__ASSIGNMENT__.
Where the string "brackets" occurs in a line of the data below, that line should be copied.

Stored items
::::
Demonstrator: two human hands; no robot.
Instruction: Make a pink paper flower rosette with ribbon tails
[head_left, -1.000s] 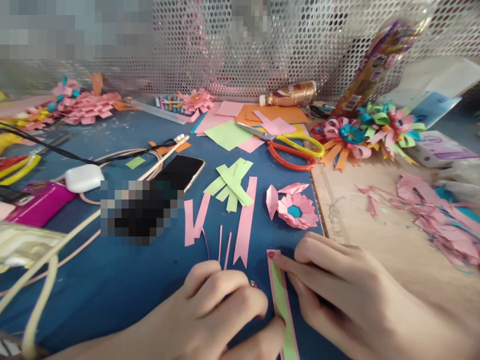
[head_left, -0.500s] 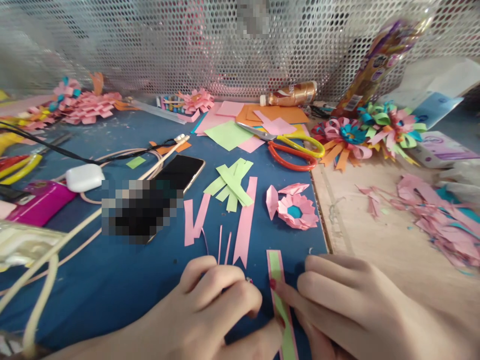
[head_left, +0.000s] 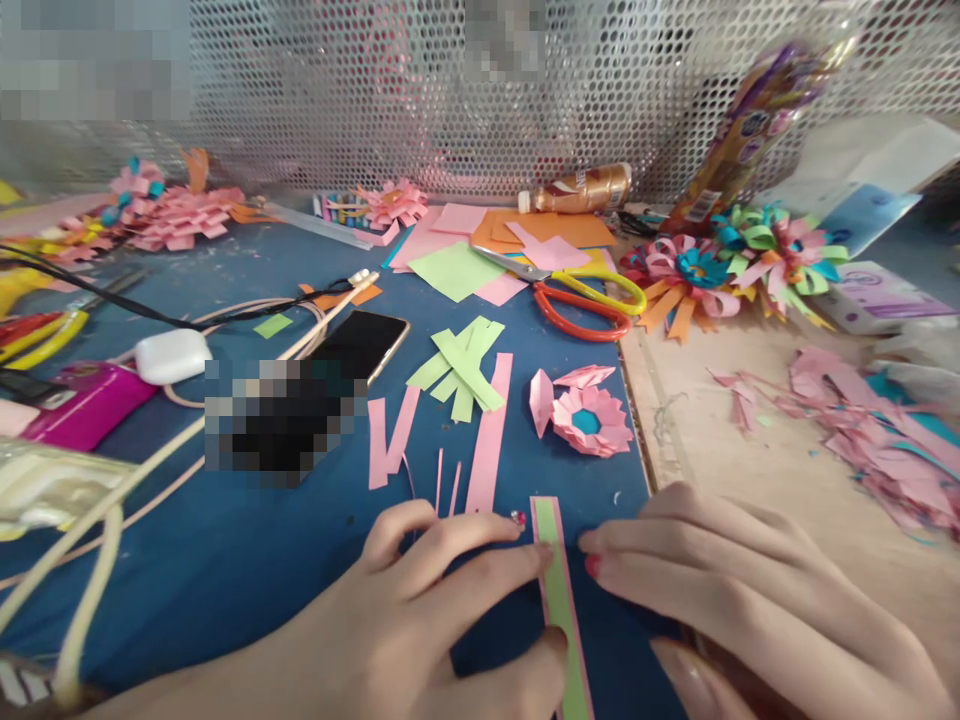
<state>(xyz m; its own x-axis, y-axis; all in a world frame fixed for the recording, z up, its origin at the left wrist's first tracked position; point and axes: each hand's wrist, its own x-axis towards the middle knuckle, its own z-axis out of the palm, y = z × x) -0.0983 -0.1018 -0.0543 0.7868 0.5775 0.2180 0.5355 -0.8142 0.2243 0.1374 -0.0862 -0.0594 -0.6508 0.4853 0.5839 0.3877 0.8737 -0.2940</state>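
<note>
A narrow green strip laid on a slightly wider pink strip lies on the blue mat in front of me. My left hand rests flat, its fingers stretched out with the tips touching the strip's left edge and the thumb against it lower down. My right hand lies flat to the strip's right, fingers straight, tips just beside the strip. Neither hand holds anything. Loose pink strips and a pile of green strips lie just beyond my fingers.
A small pink paper flower, orange-and-yellow scissors, a phone, cables, a white charger and a magenta case sit on the mat. Looped paper flowers, paper scraps, a bottle and a mesh screen stand behind.
My left fingers have uncurled from a loose fist and stretched out to the strip. My right fingers have flattened and slid off the strip to its right side.
</note>
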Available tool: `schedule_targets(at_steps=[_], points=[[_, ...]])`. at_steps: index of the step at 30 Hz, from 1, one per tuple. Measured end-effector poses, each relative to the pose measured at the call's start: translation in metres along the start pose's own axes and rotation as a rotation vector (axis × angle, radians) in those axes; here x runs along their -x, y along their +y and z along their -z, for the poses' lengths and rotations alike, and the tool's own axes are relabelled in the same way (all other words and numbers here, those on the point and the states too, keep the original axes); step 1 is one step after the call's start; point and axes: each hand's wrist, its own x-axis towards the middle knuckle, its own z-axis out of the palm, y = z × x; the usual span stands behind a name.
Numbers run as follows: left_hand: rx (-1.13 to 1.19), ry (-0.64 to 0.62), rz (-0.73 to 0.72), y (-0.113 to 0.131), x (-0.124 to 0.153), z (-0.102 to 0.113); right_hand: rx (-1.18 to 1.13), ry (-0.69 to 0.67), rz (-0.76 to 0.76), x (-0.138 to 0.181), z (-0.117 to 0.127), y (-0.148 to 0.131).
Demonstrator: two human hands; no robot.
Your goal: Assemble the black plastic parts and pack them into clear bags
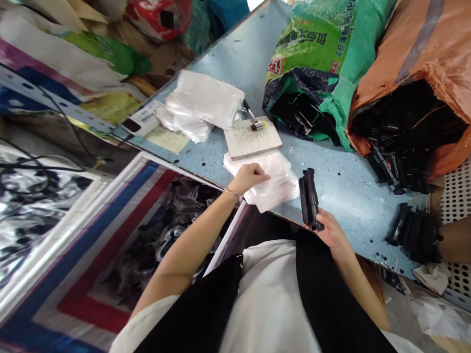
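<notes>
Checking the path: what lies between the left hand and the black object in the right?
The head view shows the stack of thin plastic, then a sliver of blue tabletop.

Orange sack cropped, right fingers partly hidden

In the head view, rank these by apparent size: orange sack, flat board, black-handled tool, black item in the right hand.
1. Orange sack, cut off by the frame
2. Flat board
3. Black item in the right hand
4. Black-handled tool
</notes>
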Motion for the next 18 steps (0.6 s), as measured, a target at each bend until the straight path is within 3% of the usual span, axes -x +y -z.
schedule_targets(at_steps=[2,4,7,9,12,16,18], points=[[0.166,-0.064,0.085,-0.006,-0.005,0.009,-0.122,-0.110,-0.072,-0.006,-0.010,0.003],[0.210,-0.051,0.067,-0.010,-0.005,0.010,-0.264,-0.221,-0.195,-0.017,-0.022,0.008],[0.022,0.048,-0.138,-0.013,-0.001,0.005,-0.452,-0.335,-0.413,-0.041,-0.043,0.016],[-0.173,0.118,-0.303,-0.013,0.005,0.003,-0.549,-0.340,-0.500,-0.057,-0.053,0.019],[-0.374,0.193,-0.490,-0.008,0.027,0.000,-0.627,-0.309,-0.500,-0.073,-0.059,0.021],[-0.395,0.052,-0.794,0.010,0.072,-0.014,-0.575,-0.298,-0.389,-0.073,-0.055,0.025],[-0.325,0.034,-0.875,0.016,0.091,-0.022,-0.552,-0.299,-0.336,-0.064,-0.054,0.027]])
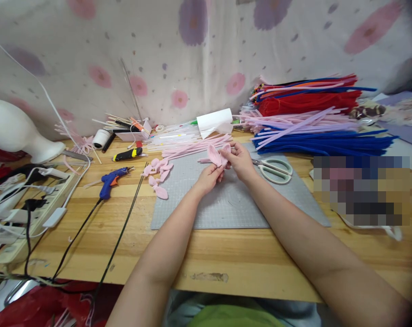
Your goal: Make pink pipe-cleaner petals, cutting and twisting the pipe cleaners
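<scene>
Above the grey cutting mat (240, 209), my two hands meet at a pink pipe-cleaner flower (214, 155) with broad petals. My left hand (208, 179) pinches it from below. My right hand (239, 161) grips its right side, thumb and fingers closed on a petal. The fingertips partly hide where the petals join. Just right of my right hand lie scissors (277, 170) with pale green handles. Several finished-looking pink petal pieces (160, 175) rest at the mat's left edge. Behind the flower are loose pink pipe cleaners (195, 146).
A blue glue gun (110, 181), a yellow-black utility knife (127, 154) and a thin dark rod (124, 227) lie left. A power strip (39, 218) with cables fills the far left. Bundles of blue (325, 141) and red pipe cleaners (308, 103) are stacked back right.
</scene>
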`<move>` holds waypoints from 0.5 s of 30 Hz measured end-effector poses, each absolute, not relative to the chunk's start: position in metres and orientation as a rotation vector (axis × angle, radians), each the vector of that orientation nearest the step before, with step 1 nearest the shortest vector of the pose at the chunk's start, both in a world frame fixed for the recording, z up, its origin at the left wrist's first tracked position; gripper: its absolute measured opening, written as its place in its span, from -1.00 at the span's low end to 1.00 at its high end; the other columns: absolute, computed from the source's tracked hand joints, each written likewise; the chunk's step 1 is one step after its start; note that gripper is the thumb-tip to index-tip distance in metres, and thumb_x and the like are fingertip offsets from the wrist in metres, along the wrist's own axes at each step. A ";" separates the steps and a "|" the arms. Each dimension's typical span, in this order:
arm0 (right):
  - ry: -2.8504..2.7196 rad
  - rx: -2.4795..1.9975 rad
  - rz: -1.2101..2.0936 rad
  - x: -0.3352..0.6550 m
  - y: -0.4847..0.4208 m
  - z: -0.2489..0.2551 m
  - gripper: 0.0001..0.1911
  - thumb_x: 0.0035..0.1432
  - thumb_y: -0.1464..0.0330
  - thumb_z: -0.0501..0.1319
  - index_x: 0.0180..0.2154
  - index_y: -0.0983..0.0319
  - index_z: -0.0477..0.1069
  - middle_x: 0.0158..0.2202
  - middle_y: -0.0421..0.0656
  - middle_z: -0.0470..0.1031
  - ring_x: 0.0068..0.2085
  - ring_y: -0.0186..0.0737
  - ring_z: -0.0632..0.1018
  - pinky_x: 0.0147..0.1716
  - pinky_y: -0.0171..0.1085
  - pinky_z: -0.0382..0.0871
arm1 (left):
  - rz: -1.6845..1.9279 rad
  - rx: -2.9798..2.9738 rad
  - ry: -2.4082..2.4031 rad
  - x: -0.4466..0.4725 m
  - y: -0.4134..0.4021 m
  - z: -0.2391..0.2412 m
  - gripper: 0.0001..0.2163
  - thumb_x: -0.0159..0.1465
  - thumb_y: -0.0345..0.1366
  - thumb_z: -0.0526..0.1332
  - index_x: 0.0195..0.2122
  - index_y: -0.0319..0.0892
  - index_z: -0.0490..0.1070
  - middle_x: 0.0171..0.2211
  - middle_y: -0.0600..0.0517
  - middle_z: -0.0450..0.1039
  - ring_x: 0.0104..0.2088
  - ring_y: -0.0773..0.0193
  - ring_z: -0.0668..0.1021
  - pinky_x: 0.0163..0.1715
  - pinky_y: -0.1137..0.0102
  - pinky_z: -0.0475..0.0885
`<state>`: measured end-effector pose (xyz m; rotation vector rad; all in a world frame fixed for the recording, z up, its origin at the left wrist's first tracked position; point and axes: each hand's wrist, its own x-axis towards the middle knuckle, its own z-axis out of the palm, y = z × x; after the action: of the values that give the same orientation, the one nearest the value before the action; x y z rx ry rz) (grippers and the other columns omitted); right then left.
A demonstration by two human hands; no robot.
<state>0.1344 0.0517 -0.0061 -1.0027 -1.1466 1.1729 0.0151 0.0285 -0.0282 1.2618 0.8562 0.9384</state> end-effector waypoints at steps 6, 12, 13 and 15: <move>-1.252 -1.005 1.070 0.142 0.053 -0.002 -0.61 -0.07 0.03 0.18 -0.51 0.24 0.29 -0.62 -0.27 0.33 -0.67 -0.48 0.23 -0.71 -0.41 0.07 | 0.862 1.172 0.697 0.006 0.027 -0.024 -0.72 0.08 -0.13 0.19 -0.34 -0.27 0.36 -0.52 0.09 0.30 -0.53 0.46 0.36 -0.39 0.46 0.28; -1.288 -1.016 1.014 0.141 0.052 0.001 -0.60 -0.06 0.01 0.16 -0.48 0.24 0.30 -0.62 -0.27 0.32 -0.66 -0.46 0.23 -0.70 -0.39 0.09 | 0.871 1.206 0.706 0.003 0.024 -0.017 -0.70 0.11 -0.12 0.16 -0.28 -0.27 0.40 -0.64 0.19 0.04 -0.62 0.51 0.15 -0.43 0.47 0.25; -1.286 -1.011 1.016 0.141 0.052 0.001 -0.61 -0.06 0.02 0.17 -0.48 0.24 0.30 -0.63 -0.27 0.31 -0.66 -0.46 0.23 -0.69 -0.39 0.09 | 0.876 1.219 0.721 0.003 0.024 -0.016 -0.67 0.12 -0.08 0.14 -0.26 -0.27 0.40 -0.64 0.19 0.01 -0.63 0.51 0.13 -0.45 0.47 0.24; -1.281 -1.008 1.021 0.141 0.052 0.002 -0.61 -0.06 0.02 0.17 -0.48 0.23 0.29 -0.63 -0.28 0.30 -0.66 -0.46 0.23 -0.69 -0.39 0.09 | 0.889 1.246 0.749 0.005 0.024 -0.017 -0.60 0.13 0.00 0.09 -0.25 -0.27 0.40 -0.65 0.19 -0.01 -0.63 0.50 0.10 -0.48 0.47 0.22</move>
<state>0.1410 0.0519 0.0022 -1.0082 -1.2810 1.0215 0.0045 0.0241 -0.0166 1.2465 0.7494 0.8889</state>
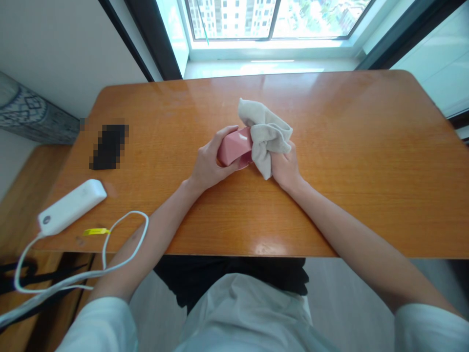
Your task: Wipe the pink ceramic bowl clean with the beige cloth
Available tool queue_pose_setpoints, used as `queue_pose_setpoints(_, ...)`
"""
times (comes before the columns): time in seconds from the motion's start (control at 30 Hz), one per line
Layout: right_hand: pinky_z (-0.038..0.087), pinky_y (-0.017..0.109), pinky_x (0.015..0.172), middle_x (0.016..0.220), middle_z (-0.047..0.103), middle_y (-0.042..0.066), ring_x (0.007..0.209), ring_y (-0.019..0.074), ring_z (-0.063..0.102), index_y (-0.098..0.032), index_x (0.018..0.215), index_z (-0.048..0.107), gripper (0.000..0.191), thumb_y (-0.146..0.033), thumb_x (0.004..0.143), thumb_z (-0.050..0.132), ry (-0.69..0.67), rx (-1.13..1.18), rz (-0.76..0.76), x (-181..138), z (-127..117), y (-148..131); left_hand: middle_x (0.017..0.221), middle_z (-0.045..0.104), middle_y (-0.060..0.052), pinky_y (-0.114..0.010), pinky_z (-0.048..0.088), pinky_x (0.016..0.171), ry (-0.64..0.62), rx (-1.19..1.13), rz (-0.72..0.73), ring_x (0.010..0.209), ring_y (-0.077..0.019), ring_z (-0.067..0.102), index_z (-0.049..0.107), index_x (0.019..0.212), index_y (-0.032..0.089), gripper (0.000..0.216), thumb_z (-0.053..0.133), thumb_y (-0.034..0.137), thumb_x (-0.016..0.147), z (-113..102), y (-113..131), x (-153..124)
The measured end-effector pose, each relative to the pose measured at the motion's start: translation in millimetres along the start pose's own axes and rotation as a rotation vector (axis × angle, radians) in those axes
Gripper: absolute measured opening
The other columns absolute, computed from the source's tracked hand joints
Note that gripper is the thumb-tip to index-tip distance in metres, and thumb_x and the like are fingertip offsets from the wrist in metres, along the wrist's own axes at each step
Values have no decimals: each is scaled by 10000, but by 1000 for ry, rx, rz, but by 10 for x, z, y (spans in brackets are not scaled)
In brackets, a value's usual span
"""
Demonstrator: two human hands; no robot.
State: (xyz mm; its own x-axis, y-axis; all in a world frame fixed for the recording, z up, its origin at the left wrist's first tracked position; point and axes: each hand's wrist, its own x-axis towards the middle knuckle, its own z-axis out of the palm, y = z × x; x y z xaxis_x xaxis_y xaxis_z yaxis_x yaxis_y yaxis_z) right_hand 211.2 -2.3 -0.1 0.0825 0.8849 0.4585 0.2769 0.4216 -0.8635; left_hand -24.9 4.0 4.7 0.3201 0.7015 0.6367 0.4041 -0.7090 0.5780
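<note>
My left hand [208, 164] is closed round a small pink object [234, 146] with smooth flat faces, held just above the middle of the orange wooden table [366, 161]. My right hand [286, 168] grips a crumpled beige cloth [266, 132]. The cloth is pressed against the right end of the pink object and drapes over my fingers, hiding most of them.
A white power bank [71, 205] lies near the table's front left corner, its white cable [120, 244] looping over the edge. A dark blurred-out item [109, 146] sits at the left. A window [271, 19] runs behind the table.
</note>
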Motion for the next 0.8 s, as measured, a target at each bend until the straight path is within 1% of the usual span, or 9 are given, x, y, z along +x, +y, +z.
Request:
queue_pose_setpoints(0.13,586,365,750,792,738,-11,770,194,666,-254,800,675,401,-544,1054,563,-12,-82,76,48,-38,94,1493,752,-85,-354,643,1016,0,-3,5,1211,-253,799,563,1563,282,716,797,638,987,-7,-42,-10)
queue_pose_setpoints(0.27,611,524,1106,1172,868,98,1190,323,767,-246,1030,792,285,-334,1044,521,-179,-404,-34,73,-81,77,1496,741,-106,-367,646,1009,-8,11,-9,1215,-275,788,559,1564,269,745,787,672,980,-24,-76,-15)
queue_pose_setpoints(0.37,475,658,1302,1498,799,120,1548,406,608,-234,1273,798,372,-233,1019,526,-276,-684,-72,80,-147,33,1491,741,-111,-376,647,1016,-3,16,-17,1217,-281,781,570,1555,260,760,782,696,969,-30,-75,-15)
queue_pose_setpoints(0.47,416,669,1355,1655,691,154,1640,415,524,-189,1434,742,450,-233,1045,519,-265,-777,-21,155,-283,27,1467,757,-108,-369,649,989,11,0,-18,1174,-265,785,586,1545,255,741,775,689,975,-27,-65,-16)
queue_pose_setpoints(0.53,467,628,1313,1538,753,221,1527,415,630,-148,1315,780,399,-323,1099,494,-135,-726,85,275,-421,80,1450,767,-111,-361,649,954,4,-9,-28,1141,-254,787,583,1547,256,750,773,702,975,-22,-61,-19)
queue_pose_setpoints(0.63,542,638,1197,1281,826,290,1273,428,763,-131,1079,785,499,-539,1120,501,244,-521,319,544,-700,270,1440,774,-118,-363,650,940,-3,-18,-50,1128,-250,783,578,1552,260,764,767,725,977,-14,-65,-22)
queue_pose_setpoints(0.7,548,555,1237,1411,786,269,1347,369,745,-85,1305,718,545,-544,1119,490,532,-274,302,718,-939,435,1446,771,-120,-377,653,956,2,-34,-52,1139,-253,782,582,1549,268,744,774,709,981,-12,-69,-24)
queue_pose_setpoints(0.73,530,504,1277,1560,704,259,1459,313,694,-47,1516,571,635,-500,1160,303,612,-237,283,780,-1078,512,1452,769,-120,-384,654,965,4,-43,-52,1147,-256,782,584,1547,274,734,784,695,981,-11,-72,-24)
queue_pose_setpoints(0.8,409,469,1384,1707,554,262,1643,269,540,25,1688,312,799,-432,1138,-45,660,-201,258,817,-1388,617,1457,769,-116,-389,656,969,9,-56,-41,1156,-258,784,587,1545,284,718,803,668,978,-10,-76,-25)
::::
__SOLUTION TO THIS TASK__.
Values have no decimals: each is scaled by 10000, but by 1000 for ry, rx, rz, but by 10 for x, z, y (spans in brackets are not scaled)
In brackets, a value's usual span

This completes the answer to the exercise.